Our hypothesis was that elevated cytokines would be associated with cognitive impairment, but we found no consistent association. Interestingly, an interim analysis did find an association but with the full sample size this was no longer significant.
How much is currently known about the underlying mechanisms?
The cause of cognitive impairment in cancer patients is unknown. A number of animal models have found that a number of different chemotherapy agents cause cognitive impairment, however in our large clinical study we did not find a difference.
Other smaller studies in women with breast cancer have suggested an association with cytokines, but we found no association.
Possible explanations may be that some other studies have looked at other cytokine receptors, whereas we evaluated the cytokines using a multiplex platform. Similarly we found that apolipoprotein E genotyping was not associated with cognitive impairment, whereas smaller studies have suggested an association.
Where should future research focus in order to increase our understanding of the underlying mechanisms?
Ongoing studies in animal models will be important but ultimately we need clinical studies. Functional imaging studies are providing important information about changes seen in patients who receive chemotherapy.
Ideally to progress the field we need to combine data from multiple international researchers to be able to obtain large sample sizes. The International Cognition and Cancer Task Force (ICCTF) has been working to achieve this.
How can health professionals help patients prepare for and cope with memory loss?
Patients need to be advised that cognitive impairment is a possible side effect of cancer and cancer treatment. Health professionals can also assist by using techniques to help patients remember information discussed at consultations. As there is an association between cognitive symptoms and fatigue, anxiety and depression it is important to also assess for these symptoms, and if present to treat them.
At what point should patients be referred to a neuropsychologist?
In an ideal world we would have formal neuropsychological assessment on everyone, however most hospitals and cancer centers do not have these facilities. If patients notice ongoing symptoms after completion of treatment, and fatigue, anxiety and depression have been assessed, and if present treated, then it would be helpful to obtain a neuropsychological assessment to determine if cognitive impairment is present and where the deficits are.
What should a patient do if they are worried about cognitive impairment and where can readers find more information?
For many patients any cognitive impairment that is present is subtle and will often improve with time away from treatment. At present there is no evidence on how best to treat this.

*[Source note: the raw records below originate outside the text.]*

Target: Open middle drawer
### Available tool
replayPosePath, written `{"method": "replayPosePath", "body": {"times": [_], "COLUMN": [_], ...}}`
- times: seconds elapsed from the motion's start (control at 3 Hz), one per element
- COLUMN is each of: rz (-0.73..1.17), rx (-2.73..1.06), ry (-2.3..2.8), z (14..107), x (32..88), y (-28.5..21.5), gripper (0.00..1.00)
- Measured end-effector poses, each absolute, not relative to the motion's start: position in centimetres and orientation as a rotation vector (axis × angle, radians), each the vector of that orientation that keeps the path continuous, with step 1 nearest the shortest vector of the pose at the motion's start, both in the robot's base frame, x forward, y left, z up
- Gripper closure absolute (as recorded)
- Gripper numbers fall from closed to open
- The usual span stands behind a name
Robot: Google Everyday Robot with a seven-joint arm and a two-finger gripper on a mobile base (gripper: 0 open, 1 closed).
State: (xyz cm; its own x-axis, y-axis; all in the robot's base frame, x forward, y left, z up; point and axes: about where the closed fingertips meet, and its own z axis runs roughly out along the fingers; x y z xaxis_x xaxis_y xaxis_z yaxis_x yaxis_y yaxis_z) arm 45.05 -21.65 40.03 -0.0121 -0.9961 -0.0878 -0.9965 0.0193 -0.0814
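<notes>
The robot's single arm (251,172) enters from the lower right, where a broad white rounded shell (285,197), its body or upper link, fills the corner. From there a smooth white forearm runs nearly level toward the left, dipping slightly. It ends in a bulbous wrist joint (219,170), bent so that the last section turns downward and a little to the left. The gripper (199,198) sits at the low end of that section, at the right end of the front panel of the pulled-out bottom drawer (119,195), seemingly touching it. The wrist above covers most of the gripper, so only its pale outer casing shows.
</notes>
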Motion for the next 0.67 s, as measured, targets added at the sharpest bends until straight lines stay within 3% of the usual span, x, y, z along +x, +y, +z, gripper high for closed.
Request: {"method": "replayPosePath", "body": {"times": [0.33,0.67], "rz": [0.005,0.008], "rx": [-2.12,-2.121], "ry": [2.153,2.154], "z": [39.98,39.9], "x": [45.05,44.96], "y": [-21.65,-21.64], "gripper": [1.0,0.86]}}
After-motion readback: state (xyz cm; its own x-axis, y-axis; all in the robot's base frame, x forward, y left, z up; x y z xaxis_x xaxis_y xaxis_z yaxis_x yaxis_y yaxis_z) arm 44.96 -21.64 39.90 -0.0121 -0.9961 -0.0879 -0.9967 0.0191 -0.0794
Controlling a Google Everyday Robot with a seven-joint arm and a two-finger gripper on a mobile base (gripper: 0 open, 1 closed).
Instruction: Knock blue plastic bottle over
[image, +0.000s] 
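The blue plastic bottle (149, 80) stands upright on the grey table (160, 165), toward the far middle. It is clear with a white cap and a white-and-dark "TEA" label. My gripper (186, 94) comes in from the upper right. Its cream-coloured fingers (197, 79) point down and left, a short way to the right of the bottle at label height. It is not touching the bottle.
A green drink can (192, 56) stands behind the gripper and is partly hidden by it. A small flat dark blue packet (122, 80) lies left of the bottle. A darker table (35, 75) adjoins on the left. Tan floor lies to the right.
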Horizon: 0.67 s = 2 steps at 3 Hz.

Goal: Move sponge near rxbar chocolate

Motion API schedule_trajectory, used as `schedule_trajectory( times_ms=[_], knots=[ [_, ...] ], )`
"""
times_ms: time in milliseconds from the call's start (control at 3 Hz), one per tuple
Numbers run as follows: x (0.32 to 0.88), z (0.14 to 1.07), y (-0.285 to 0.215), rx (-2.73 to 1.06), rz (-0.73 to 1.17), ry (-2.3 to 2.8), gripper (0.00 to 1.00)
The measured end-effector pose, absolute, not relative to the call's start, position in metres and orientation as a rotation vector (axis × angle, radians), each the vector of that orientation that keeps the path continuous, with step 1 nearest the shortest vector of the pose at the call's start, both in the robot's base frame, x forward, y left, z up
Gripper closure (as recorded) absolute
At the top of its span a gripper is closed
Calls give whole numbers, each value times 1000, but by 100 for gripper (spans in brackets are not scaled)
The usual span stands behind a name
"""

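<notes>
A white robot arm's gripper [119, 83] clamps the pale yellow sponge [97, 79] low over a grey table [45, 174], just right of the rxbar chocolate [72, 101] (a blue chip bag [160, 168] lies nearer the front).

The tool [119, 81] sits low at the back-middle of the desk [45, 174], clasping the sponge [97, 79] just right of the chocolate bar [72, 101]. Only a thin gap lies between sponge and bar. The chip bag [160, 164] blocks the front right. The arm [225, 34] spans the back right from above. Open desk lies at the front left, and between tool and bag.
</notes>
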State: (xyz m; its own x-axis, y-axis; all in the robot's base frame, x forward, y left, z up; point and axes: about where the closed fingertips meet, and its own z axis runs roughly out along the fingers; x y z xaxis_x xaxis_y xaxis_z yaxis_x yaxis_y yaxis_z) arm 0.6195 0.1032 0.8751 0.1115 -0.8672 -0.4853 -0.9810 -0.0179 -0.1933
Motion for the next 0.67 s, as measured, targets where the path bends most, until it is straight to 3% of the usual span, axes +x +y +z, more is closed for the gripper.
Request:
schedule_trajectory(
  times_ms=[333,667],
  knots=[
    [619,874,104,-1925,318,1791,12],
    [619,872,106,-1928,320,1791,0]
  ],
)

A number of studies are underway to try and provide better information on how to prevent cognitive impairment from occurring and/or to treat it after it has occurred – this includes assessing cognitive rehabilitation programs.
Compensatory strategies may help patients to cope with cognitive symptoms. This includes things like making notes and use of smart phones/diaries for reminders, minimizing distractions, trying to work on one task at a time.
Information can be found at the ICCTF website (icctf.org) as well as on a number of cancer organization websites.
About Associate Professor Janette Vardy
A. Prof Janette Vardy is a medical oncologist in Sydney, Australia. She leads the Sydney Survivorship Centre at Concord Cancer Centre, and together with Dr Haryana Dhillon, co-leads the Survivorship Research Group at the University of Sydney. Their major research focus is on cognitive function in cancer patients and physical activity in cancer survivors.